# What you should do:
Check each line below for the word "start", and copy those that have it.

# Given material:
§ §
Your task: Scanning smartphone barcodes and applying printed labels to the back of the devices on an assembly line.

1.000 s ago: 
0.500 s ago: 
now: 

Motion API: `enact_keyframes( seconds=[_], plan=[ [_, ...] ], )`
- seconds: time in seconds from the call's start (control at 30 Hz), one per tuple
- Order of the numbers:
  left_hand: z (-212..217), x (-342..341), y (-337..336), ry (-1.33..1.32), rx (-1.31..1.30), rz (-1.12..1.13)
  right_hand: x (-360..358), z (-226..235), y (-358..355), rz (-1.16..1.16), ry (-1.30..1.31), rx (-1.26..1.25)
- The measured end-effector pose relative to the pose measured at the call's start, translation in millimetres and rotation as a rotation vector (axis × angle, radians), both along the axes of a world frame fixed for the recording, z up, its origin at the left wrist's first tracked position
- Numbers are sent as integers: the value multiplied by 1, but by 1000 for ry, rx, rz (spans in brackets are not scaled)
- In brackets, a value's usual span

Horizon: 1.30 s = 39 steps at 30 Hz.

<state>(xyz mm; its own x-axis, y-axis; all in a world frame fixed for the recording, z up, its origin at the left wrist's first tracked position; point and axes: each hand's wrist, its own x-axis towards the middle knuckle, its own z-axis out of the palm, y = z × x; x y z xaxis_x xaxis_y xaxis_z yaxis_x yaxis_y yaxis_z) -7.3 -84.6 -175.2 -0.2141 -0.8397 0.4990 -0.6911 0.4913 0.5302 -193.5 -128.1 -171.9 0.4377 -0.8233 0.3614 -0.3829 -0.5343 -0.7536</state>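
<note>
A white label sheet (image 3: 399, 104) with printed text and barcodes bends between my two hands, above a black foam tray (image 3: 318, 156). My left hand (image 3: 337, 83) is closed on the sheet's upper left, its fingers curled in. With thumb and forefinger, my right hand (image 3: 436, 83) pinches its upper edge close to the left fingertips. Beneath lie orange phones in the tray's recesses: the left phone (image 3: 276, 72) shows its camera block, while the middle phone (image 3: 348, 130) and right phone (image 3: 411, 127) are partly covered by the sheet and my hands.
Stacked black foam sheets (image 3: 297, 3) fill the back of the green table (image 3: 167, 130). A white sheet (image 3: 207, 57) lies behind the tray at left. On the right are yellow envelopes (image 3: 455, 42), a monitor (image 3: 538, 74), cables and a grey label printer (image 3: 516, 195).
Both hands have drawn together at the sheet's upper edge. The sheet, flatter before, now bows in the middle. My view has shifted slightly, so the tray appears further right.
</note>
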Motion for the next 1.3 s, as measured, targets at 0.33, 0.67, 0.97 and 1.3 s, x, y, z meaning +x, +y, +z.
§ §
# Response to this task:
- seconds: time in seconds from the call's start (control at 30 Hz), one per tuple
- The measured end-effector pose relative to the pose measured at the call's start, translation in millimetres and rotation as a rotation vector (axis × angle, radians), both along the axes of a world frame fixed for the recording, z up, its origin at the left wrist's first tracked position

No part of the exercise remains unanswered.